TASK GOAL: Your task is to copy each line of the material below that includes "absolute".

EXTRACTED MATERIAL:
[Start of Attachment]
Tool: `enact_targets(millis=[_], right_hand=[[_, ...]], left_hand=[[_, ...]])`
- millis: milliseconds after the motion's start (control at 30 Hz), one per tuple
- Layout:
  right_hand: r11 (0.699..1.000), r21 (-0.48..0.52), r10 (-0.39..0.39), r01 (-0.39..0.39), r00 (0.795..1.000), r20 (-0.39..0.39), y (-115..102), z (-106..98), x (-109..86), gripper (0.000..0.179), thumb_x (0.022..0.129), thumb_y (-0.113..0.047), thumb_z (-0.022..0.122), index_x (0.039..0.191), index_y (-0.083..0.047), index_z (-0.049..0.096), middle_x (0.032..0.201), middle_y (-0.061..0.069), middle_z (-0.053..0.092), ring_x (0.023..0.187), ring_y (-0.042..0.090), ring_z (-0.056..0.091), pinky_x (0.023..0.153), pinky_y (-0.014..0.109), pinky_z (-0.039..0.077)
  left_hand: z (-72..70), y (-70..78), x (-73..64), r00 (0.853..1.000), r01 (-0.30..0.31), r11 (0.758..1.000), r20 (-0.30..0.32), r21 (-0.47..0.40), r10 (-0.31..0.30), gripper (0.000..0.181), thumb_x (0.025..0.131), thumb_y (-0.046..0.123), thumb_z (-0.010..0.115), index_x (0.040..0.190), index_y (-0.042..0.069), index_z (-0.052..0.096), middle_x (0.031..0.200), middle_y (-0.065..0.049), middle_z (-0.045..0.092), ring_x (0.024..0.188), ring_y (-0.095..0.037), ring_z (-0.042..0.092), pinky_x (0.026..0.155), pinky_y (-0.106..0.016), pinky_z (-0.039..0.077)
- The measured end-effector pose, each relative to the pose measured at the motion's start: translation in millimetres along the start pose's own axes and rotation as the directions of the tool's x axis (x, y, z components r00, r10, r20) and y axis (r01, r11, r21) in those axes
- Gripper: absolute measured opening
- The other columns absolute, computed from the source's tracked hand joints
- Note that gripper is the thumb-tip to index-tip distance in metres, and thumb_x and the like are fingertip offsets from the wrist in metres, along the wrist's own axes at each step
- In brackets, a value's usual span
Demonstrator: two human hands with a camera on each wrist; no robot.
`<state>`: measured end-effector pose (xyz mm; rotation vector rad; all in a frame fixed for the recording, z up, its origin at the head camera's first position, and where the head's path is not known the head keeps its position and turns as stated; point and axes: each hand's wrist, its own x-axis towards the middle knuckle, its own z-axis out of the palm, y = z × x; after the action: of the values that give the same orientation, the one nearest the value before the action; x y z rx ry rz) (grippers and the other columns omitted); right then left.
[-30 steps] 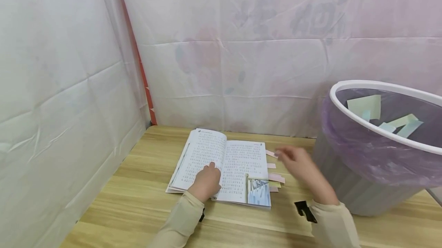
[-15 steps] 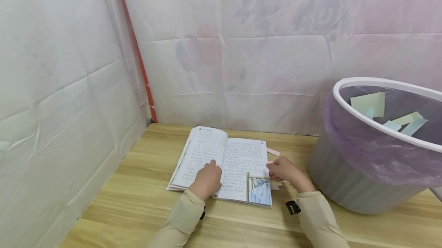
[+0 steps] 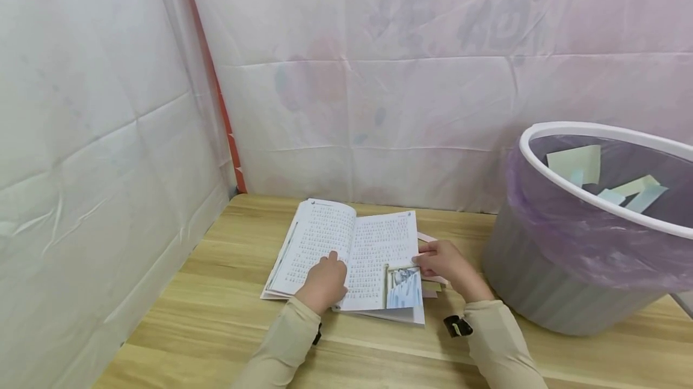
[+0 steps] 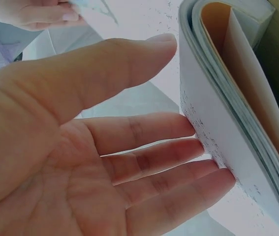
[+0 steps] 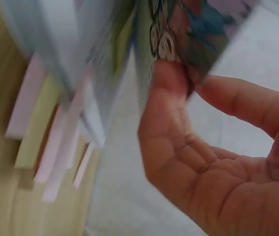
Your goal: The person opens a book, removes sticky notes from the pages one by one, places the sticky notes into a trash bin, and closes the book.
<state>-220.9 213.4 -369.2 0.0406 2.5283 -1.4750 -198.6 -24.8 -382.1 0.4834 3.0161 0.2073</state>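
An open book [image 3: 323,235] lies on the wooden table with printed text on both sides. My left hand [image 3: 323,282] rests on its left page near the spine; in the left wrist view those fingers [image 4: 164,167] are nearly straight, their tips against the paper. At the right edge, my right hand [image 3: 447,264] pinches a page [image 3: 384,238] between thumb and fingers, and this page stands lifted off the ones beneath. The right wrist view shows the pinched page corner [image 5: 205,42] up close. Pink and yellow sticky tabs [image 5: 36,130] stick out from the pages below.
To the right stands a grey waste bin [image 3: 533,281] with a white rim and a purple liner [image 3: 563,245]. Pale green and blue paper slips [image 3: 576,163] lie inside it. Light cloth sheets [image 3: 379,106] hang behind and at the left.
My right hand has come down from the upper tabs to the right page's edge, taken hold of a page and raised it slightly. The left hand stays in place.
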Motion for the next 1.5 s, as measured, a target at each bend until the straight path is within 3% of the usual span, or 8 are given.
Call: enact_targets(millis=[167,400,567,667,900,1167,1367,1500], right_hand=[[0.995,0.011,-0.1,0.099,0.994,0.046,-15,11,-11.4,0.033,0.09,-0.004,0.061,0.112,0.019,0.053,0.088,0.018,0.069,0.068,0.015,0.064,0.067,0.035,0.058],[0.945,-0.209,-0.25,0.252,0.968,0.039,-46,44,-46.0,0.013,0.088,-0.009,0.065,0.087,0.003,0.062,0.071,0.009,0.066,0.059,0.016,0.06,0.052,0.029,0.051],[0.845,-0.416,-0.403,0.337,0.912,-0.081,-48,89,-61.2,0.02,0.085,-0.006,0.065,0.098,0.011,0.064,0.067,0.012,0.064,0.05,0.011,0.051,0.042,0.022,0.041],[0.774,-0.514,-0.479,0.37,0.873,-0.094,-39,113,-59.0,0.041,0.086,-0.003,0.062,0.117,0.022,0.052,0.075,0.023,0.066,0.045,0.012,0.052,0.038,0.019,0.04],[0.634,-0.589,-0.63,0.501,0.777,-0.017,-21,137,-49.5,0.054,0.082,0.003,0.062,0.129,0.021,0.043,0.125,0.038,0.052,0.101,0.046,0.062,0.077,0.043,0.056],[0.592,-0.59,-0.634,0.549,0.769,0.08,-13,139,-39.6,0.05,0.087,-0.004,0.064,0.131,0.014,0.049,0.136,0.032,0.046,0.118,0.045,0.053,0.088,0.05,0.051],[0.563,-0.603,-0.637,0.565,0.761,0.119,-11,136,-36.7,0.048,0.089,-0.008,0.064,0.13,0.012,0.052,0.136,0.03,0.047,0.116,0.05,0.053,0.084,0.054,0.052],[0.574,-0.58,-0.625,0.579,0.767,0.148,-10,133,-36.9,0.047,0.091,-0.01,0.062,0.132,0.01,0.051,0.138,0.029,0.046,0.113,0.053,0.052,0.082,0.057,0.051]], left_hand=[[-1.9,-9.2,0.0,0.999,-0.04,0.998,-0.007,-0.041,0.04,0.033,0.08,0.018,0.078,0.099,-0.007,0.067,0.114,-0.021,0.059,0.093,-0.032,0.061,0.076,-0.04,0.056],[-5.2,-34.0,3.8,0.994,-0.11,0.976,-0.025,-0.186,0.108,0.029,0.081,0.013,0.075,0.103,-0.005,0.069,0.105,-0.017,0.067,0.1,-0.032,0.063,0.09,-0.04,0.05],[-9.5,-47.9,2.9,0.996,-0.078,0.929,0.022,-0.362,0.092,0.032,0.081,0.008,0.074,0.11,-0.005,0.068,0.118,-0.018,0.065,0.117,-0.036,0.056,0.102,-0.047,0.042],[-14.7,-51.7,0.6,0.997,-0.061,0.932,0.031,-0.358,0.077,0.035,0.082,0.007,0.074,0.114,-0.005,0.066,0.122,-0.02,0.062,0.121,-0.037,0.053,0.105,-0.048,0.039],[-28.5,-78.2,-7.7,0.999,0.005,0.949,0.033,-0.316,0.006,0.034,0.084,0.004,0.068,0.116,-0.004,0.065,0.119,-0.02,0.064,0.115,-0.036,0.057,0.1,-0.047,0.043],[-45.4,-108.1,-15.4,0.995,-0.065,0.911,-0.096,-0.407,0.028,0.031,0.093,-0.006,0.048,0.119,-0.005,0.065,0.116,-0.021,0.065,0.086,-0.023,0.057,0.075,-0.037,0.048],[-57.0,-80.6,-22.9,0.938,-0.156,0.919,-0.346,-0.363,0.023,0.028,0.09,-0.009,0.052,0.116,-0.01,0.063,0.111,-0.024,0.065,0.098,-0.034,0.064,0.086,-0.045,0.052],[-52.4,-36.2,-22.2,0.942,-0.251,0.911,-0.298,-0.328,0.152,0.033,0.087,-0.012,0.053,0.119,-0.011,0.059,0.118,-0.024,0.063,0.111,-0.037,0.06,0.096,-0.047,0.047]])
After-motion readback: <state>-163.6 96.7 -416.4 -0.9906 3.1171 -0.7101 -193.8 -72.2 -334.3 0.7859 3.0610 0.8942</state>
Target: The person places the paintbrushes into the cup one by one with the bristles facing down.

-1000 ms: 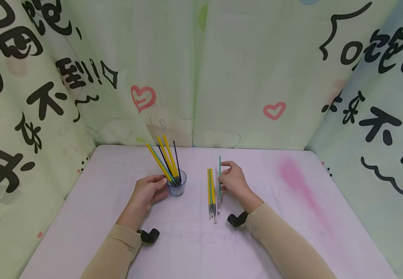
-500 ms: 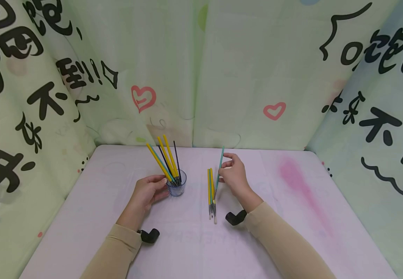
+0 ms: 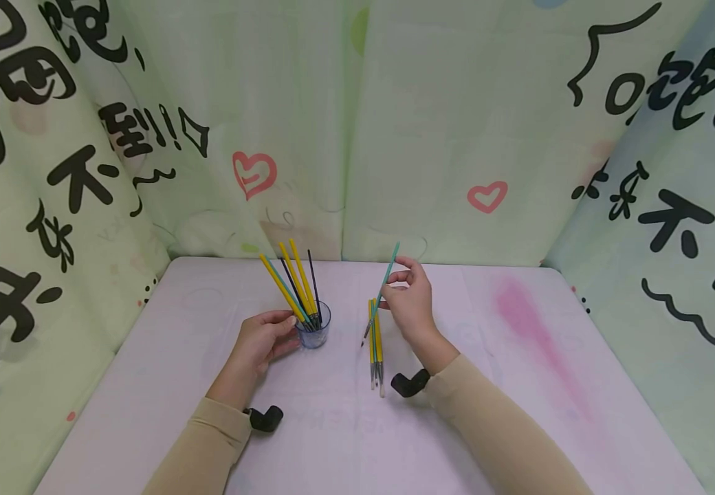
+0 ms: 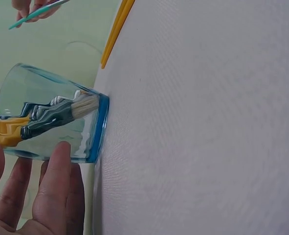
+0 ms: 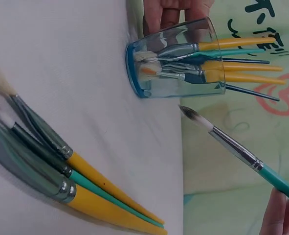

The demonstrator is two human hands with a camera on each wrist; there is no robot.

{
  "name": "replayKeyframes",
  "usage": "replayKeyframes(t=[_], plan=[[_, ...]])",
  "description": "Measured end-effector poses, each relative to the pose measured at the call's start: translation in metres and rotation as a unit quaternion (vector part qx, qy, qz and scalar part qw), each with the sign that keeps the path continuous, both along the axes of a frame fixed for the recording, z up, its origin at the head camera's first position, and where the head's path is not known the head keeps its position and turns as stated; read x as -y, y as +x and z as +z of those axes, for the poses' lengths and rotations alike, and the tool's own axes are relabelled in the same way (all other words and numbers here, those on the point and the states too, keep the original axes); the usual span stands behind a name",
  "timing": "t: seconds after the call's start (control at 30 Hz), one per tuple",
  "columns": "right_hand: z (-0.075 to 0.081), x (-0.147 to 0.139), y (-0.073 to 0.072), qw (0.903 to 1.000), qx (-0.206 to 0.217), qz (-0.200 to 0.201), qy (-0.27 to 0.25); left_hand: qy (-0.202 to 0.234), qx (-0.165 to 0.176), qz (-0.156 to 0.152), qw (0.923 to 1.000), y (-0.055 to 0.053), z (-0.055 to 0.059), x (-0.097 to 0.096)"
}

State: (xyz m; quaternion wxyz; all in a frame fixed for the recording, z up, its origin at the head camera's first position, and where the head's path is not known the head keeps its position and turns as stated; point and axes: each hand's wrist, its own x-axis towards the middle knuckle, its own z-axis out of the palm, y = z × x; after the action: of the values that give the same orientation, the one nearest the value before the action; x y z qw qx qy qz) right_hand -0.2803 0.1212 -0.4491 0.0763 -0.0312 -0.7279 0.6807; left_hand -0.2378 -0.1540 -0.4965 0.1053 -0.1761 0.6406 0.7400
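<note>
My left hand (image 3: 263, 342) is at the left side of a small clear glass (image 3: 314, 338) with a blue base, its fingertips touching the wall. Several paintbrushes with yellow, teal and dark handles (image 3: 295, 285) lean in that glass, bristles down. Between thumb and fingers, my right hand (image 3: 412, 297) pinches a teal-handled paintbrush (image 3: 387, 278) above the table. Its dark pointed bristles (image 5: 189, 114) angle down and left, toward the glass. Below it lie three paintbrushes (image 3: 377, 350) side by side, two yellow and one teal, bristles toward me; the held brush overlaps them in the head view.
The pale pink table (image 3: 333, 440) has a brighter pink patch (image 3: 533, 323) at the right. Light green curtains (image 3: 425, 124) with black writing and pink hearts enclose the back and sides. Dark camera mounts (image 3: 410, 383) stick out from both wrists.
My right hand has lifted the teal paintbrush from beside the three lying ones and moved it up and left, tilting its bristles leftward. My left hand and the glass have stayed put.
</note>
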Motion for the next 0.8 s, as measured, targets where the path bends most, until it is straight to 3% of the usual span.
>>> replayKeyframes(t=[0.8], plan=[[0.024,0.032,0.002,0.9906,-0.111,0.019,-0.077,-0.001,-0.002,0.000,1.0000,0.002,0.001,-0.001]])
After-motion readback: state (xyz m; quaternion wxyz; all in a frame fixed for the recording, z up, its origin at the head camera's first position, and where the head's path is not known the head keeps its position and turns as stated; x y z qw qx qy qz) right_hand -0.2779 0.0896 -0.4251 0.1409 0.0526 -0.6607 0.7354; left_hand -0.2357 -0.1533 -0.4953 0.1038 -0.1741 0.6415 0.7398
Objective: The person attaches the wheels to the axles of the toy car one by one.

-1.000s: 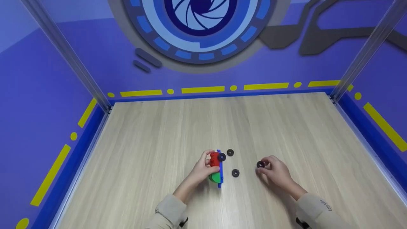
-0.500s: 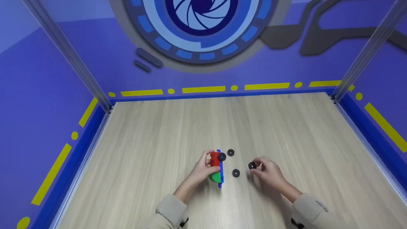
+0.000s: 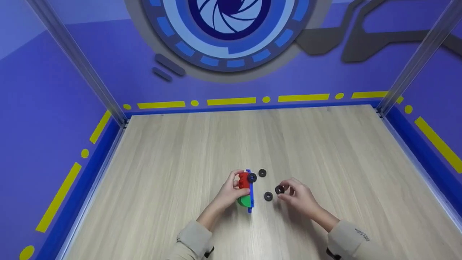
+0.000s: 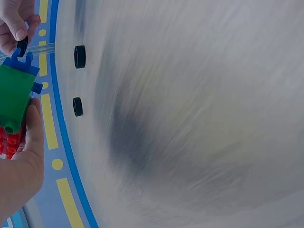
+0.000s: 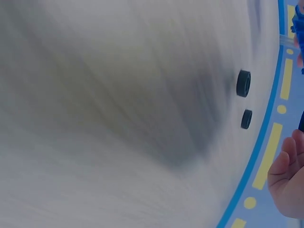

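Note:
My left hand [image 3: 230, 192] grips a toy car built of blocks, with a red studded block [image 3: 244, 180], a green block [image 4: 17, 92] and a blue base [image 3: 251, 195]. The car is tipped so its base faces right, and one black wheel [image 3: 252, 177] sits on that side near its far end. My right hand [image 3: 298, 195] pinches another black wheel [image 3: 279, 189] between thumb and fingers, to the right of the car. In the left wrist view the wheel in my right fingers shows beyond the blue end of the car.
Two loose black wheels lie on the wooden table between the hands, a farther wheel [image 3: 262, 173] and a nearer wheel [image 3: 268, 196]. Blue printed panels [image 3: 231, 86] wall the table [image 3: 180, 151] at the back and both sides.
My right hand has moved left with its wheel, closer to the car and the loose wheels. The left hand and the car have stayed in place.

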`<state>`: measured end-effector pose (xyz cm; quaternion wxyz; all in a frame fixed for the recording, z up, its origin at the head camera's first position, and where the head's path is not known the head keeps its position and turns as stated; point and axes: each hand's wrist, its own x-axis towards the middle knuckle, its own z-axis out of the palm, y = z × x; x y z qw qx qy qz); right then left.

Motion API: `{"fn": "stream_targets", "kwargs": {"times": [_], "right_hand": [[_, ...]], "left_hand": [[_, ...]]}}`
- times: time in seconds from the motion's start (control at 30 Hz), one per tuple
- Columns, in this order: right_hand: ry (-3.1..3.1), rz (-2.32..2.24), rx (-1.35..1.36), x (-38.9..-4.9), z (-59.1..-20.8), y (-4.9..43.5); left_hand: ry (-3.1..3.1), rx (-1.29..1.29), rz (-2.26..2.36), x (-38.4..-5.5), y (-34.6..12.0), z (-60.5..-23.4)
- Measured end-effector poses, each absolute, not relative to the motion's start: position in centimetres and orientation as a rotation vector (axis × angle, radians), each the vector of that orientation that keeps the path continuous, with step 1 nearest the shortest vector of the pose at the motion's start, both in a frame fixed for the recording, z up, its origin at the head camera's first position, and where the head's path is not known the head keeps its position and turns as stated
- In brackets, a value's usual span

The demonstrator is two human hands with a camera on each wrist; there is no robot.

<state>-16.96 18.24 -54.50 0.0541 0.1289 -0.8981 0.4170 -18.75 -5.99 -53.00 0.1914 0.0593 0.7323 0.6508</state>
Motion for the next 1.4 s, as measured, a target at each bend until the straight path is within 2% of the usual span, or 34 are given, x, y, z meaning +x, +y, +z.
{"fn": "stream_targets", "kwargs": {"times": [0.73,1.1,1.4], "right_hand": [[-2.638,1.306,0.695,-15.3,-53.1,15.5],[-2.586,1.284,0.834,-15.1,-53.2,14.8],[-2.629,1.228,0.858,-14.8,-52.9,14.4]], "left_hand": [[2.076,0.176,1.809,-18.7,-5.8,-53.0],[2.070,0.187,1.803,-17.4,-5.7,-49.6],[2.048,0.201,1.833,-18.2,-5.5,-51.8]]}}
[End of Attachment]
FINAL ANSWER:
- Gripper: absolute measured opening
- The other columns absolute, computed from the source's tracked hand joints
- Measured end-effector poses, each absolute, not relative to the motion's start: position in centimetres and orientation as a rotation vector (axis × angle, radians), each the vector of that orientation that keeps the path continuous, with step 1 nearest the shortest vector of the pose at the motion's start, both in a frame fixed for the recording, z up, its origin at the head camera's first position, and where the head's path is not known the head keeps its position and turns as stated

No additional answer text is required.